2 Temmuz 1993 Sivas Katliamı'nda yitirdiğimiz, sayısı yetmişi aşan kitabıyla edebiyatımızın değerli aydınlatıcısı Asım Bezirci'nin iki kitabının adını, anısına saygıyla yazıma başlık olarak seçtim.
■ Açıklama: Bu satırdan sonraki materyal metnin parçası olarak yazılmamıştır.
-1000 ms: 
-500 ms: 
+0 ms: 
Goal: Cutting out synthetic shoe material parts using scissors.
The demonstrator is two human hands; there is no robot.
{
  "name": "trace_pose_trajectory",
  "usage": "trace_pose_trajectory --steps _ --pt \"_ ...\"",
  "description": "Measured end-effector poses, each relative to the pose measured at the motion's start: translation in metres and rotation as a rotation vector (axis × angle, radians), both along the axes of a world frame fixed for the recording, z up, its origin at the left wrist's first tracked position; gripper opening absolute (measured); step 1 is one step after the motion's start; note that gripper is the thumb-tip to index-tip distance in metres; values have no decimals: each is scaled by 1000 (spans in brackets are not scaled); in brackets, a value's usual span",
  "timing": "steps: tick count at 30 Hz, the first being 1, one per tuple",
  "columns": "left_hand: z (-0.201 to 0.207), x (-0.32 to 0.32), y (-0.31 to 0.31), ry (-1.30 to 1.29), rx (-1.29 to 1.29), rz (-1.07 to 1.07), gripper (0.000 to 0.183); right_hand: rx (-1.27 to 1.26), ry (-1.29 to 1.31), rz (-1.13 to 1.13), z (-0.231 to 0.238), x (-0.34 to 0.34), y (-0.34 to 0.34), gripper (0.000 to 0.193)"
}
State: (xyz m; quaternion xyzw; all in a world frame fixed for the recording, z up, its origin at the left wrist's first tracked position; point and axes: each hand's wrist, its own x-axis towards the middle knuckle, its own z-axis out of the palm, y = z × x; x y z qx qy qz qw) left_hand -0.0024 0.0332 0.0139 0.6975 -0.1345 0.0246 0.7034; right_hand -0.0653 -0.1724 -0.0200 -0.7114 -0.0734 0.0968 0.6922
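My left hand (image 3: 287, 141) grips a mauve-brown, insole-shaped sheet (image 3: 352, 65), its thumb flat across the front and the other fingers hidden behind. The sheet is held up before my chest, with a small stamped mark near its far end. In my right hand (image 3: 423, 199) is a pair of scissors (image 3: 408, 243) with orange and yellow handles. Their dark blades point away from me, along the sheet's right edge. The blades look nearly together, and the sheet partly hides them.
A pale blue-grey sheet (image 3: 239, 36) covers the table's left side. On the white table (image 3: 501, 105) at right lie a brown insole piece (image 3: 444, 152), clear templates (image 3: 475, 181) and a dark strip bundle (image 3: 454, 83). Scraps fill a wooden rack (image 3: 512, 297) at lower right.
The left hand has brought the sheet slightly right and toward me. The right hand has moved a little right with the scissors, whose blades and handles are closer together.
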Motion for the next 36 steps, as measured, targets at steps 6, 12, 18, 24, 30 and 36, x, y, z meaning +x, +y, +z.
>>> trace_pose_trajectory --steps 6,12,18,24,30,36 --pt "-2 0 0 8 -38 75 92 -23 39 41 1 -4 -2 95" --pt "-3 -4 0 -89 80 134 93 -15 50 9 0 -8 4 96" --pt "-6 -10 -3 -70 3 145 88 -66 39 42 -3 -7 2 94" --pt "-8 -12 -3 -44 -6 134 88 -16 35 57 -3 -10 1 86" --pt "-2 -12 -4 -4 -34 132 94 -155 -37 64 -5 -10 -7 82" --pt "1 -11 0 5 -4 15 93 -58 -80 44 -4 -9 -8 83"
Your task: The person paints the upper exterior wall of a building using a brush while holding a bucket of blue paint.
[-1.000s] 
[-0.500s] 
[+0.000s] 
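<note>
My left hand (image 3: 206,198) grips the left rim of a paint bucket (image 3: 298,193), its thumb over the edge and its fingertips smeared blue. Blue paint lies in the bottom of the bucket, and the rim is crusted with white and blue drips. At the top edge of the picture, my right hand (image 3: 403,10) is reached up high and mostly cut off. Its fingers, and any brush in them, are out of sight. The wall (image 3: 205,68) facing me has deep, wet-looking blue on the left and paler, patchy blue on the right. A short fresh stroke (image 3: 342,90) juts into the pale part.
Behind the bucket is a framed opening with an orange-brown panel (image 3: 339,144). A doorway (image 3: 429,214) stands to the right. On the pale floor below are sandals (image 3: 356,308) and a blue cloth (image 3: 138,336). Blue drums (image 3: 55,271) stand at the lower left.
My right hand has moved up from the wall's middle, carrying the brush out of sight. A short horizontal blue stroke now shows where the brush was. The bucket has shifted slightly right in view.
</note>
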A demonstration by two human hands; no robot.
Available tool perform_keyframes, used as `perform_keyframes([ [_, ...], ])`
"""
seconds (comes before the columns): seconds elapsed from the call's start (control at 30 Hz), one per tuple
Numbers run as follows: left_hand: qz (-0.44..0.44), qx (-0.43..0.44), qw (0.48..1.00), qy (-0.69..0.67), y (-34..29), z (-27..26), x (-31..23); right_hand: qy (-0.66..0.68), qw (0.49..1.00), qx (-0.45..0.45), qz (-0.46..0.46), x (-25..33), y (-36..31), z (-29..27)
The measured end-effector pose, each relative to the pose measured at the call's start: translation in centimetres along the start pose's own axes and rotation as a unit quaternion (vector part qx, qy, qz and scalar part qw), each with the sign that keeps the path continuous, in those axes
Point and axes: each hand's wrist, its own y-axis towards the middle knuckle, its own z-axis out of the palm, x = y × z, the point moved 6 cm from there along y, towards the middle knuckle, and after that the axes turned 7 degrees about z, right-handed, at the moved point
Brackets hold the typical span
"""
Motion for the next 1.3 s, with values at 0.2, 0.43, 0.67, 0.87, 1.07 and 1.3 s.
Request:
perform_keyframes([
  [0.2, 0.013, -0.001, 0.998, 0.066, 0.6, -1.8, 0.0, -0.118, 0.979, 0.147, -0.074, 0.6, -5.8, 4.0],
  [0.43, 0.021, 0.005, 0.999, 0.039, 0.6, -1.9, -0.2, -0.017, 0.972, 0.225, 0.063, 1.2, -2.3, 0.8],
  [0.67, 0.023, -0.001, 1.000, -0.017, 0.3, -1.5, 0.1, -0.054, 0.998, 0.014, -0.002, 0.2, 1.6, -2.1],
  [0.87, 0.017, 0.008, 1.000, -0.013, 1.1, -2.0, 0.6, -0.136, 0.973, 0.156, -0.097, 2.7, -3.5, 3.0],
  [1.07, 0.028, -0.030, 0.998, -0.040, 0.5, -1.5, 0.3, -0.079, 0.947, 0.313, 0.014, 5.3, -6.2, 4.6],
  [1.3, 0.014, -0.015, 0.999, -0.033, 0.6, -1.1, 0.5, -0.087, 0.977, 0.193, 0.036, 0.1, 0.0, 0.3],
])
Ben de, temele dikilen bu gülleri sürekli sulayarak canlı tutmaya çalışan ve yaprak döküp solmalarına izin vermeyecek olan şair dostlarımı tanıtma ve sevdirme çabası içindeyim.

MEMLEKETİMİ SEVİYORUM

Memleketimi seviyorum:

Çınarlarında kolan vurdum, hapishanelerinde yattım.

Hiçbir şey gidermez iç sıkıntımı

memleketimin şarkıları ve tütünü gibi

................

Memleketim.

Memleketim ne kadar geniş:

dolaşmakla bitmez tükenmez gibi geliyor insana.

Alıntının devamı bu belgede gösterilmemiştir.